The leaked Sony emails, in which a producer tells Sony studio head Michael Lynton that Denzel Washington’s movies were underperforming because “in general pictures with an African American lead don’t play well overseas”, only confirms long-held suspicions about deeply entrenched racism among Hollywood’s powerful decision makers.

Movies are supposed to mirror the world in which we live, and yet while over a third of all Americans belong to an ethnic minority, the Bunche Centre report found that 51.2% of the 172 movies surveyed had casts that were 10% minority or less.

Since 2012 was the first year in which the majority of babies born in the US were non-white, and it is predicted by 2042 that the nation’s white population will no longer constitute the majority, it would seem natural that Hollywood adapt to reflect these changes.

As has been usual for the last number of years, the world of television is leading the way, with Fox in particular seeing ratings soar after deciding to tackle their diversity issues.

“Diversity to us is a strategy, not an ideal,” says Nicole Bernard, senior VP of the Audience Strategy unit, who is African-American. 

“It’s about the practice of accepting and understanding how the country is changing in order to grow your business.

The goal for us is (to attract) more viewers. I don’t care what they look like, I just want more.”

With TV shows with casts made up of 50% minorities (such as Fox’s New Girl and Brooklyn Nine Nine and NBC’s The Night Shift) attracting an exponentially larger audience share, it’s clear that diversity is not only the ethical choice, but the sensible business decision.

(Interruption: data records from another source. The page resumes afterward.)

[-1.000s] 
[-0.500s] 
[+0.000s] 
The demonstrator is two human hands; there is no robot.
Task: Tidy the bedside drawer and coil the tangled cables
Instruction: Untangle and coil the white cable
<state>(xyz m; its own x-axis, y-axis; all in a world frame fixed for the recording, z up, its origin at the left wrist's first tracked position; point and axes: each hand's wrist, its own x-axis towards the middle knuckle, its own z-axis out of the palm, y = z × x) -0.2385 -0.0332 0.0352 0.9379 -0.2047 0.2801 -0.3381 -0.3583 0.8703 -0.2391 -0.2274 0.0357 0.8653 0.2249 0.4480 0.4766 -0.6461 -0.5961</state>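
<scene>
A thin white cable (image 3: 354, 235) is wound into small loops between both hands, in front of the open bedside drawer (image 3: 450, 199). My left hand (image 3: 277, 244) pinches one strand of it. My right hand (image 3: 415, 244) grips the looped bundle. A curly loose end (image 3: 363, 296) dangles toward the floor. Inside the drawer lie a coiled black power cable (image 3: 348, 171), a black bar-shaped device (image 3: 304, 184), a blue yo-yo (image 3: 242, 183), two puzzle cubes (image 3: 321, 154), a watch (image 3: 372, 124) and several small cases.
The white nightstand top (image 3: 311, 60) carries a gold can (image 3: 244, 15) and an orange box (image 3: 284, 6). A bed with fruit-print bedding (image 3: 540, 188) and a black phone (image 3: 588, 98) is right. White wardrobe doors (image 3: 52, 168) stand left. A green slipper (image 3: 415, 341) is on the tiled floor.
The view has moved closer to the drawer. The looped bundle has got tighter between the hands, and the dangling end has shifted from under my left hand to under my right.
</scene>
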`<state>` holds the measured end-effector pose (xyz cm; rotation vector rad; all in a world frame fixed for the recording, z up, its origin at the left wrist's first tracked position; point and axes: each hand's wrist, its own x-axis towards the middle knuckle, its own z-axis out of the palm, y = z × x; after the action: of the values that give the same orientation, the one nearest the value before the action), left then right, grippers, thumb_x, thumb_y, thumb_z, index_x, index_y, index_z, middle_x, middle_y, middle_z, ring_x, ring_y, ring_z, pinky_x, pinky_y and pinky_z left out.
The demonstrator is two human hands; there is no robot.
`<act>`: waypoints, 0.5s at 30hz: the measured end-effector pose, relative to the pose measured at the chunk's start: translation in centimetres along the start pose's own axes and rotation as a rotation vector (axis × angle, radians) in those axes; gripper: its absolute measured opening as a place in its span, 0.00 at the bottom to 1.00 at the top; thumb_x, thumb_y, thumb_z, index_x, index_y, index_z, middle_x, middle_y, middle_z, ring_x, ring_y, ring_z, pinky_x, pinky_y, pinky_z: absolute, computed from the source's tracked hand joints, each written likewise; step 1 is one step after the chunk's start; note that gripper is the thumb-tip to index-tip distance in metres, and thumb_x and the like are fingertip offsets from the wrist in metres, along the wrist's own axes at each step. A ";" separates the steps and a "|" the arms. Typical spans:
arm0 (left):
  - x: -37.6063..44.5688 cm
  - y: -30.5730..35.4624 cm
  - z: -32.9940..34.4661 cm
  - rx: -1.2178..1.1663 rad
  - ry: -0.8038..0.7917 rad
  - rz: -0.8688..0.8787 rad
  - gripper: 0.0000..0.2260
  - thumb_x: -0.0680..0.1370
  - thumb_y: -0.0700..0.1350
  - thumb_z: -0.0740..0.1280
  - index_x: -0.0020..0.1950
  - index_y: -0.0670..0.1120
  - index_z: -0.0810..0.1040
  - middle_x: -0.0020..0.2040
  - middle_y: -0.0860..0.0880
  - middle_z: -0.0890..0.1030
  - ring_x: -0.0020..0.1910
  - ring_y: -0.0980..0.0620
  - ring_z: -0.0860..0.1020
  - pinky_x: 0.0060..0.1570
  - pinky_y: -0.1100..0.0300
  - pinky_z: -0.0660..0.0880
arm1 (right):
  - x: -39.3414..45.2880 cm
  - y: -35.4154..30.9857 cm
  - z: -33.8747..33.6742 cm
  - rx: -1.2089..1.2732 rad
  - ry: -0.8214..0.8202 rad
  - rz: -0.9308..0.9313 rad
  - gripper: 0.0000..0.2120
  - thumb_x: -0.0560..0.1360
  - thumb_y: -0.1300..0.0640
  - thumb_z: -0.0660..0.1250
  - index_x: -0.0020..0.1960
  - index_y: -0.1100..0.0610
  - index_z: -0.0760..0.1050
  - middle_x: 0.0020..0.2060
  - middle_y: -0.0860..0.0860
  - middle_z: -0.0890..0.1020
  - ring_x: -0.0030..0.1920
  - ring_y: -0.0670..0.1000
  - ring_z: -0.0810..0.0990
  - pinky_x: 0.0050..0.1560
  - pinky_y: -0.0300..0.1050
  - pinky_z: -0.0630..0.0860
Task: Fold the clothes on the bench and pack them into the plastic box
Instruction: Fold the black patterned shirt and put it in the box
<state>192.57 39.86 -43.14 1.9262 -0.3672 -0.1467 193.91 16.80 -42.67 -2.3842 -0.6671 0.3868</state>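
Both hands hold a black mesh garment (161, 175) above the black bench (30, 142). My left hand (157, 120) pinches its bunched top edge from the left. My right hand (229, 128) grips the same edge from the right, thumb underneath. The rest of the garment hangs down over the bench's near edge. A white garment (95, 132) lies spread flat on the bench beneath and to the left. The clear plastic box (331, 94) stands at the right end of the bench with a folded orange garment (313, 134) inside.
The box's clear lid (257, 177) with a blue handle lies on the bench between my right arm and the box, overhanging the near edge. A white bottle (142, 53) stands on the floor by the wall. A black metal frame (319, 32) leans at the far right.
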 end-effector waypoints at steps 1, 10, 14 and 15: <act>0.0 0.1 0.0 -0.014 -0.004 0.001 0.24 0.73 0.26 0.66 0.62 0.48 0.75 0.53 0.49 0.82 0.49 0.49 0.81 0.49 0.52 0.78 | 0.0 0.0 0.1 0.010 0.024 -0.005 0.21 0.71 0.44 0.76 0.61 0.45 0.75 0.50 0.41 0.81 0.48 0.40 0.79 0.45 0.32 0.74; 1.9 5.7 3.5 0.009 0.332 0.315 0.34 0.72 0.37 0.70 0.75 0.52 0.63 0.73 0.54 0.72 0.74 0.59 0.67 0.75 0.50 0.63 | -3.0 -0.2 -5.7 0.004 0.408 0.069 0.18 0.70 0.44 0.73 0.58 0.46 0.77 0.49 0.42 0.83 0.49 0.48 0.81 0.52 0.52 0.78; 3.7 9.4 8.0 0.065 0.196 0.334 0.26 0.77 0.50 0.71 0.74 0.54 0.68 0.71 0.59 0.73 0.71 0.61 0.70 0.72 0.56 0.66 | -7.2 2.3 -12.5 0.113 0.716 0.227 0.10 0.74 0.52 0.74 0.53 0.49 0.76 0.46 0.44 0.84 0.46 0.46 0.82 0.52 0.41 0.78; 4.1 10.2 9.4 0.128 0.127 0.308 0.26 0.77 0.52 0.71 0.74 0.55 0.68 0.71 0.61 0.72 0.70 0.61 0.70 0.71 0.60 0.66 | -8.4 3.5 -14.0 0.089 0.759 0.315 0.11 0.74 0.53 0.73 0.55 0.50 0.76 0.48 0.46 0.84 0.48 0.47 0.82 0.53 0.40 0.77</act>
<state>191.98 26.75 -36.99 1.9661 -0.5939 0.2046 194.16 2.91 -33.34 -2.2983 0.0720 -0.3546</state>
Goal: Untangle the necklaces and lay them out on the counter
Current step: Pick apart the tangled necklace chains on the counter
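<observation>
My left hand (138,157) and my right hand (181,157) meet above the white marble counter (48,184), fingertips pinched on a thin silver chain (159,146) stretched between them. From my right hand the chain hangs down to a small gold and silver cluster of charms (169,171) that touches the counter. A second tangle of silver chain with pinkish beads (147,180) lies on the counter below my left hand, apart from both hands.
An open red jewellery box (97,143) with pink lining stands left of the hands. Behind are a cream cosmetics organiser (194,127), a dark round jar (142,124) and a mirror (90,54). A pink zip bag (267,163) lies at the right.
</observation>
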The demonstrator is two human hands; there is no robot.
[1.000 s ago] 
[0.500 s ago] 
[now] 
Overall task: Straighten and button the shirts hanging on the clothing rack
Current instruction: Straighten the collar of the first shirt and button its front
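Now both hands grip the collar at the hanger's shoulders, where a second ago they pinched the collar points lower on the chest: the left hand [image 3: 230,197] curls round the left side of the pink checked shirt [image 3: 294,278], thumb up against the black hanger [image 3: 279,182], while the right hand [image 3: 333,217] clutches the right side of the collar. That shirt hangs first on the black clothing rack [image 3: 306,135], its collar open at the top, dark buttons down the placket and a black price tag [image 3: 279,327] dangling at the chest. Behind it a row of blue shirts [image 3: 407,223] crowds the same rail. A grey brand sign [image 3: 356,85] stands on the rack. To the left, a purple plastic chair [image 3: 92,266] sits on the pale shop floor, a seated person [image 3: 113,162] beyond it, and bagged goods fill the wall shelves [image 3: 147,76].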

According to the Motion Picture Association of America, most movie-goers are now women, with Latinos being one of the fastest growing audiences.

It’s time for studios and filmmakers to realise that they don’t need to tell yet another story about a white man in order to make money, and it’s time for the Academy to reward those who do make more diverse movies.

As Boone Issacs said: “It matters that we pay attention to, again, the diversity of voice and opinion and experience, and that it doesn’t slide, it doesn’t slide anywhere except for forward.”